Could you reproduce, exactly and alone, the lines running from the one with "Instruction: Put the" to the end of the data below?

*** Opening of Data provided ***

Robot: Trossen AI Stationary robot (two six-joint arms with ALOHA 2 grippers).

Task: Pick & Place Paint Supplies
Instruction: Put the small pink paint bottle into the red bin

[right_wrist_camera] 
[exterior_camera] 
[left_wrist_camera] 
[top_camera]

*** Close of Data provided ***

◆ Final answer ◆
Instruction: Put the small pink paint bottle into the red bin

[right_wrist_camera] 
[exterior_camera] 
[left_wrist_camera] 
[top_camera]

That concludes the answer to this exercise.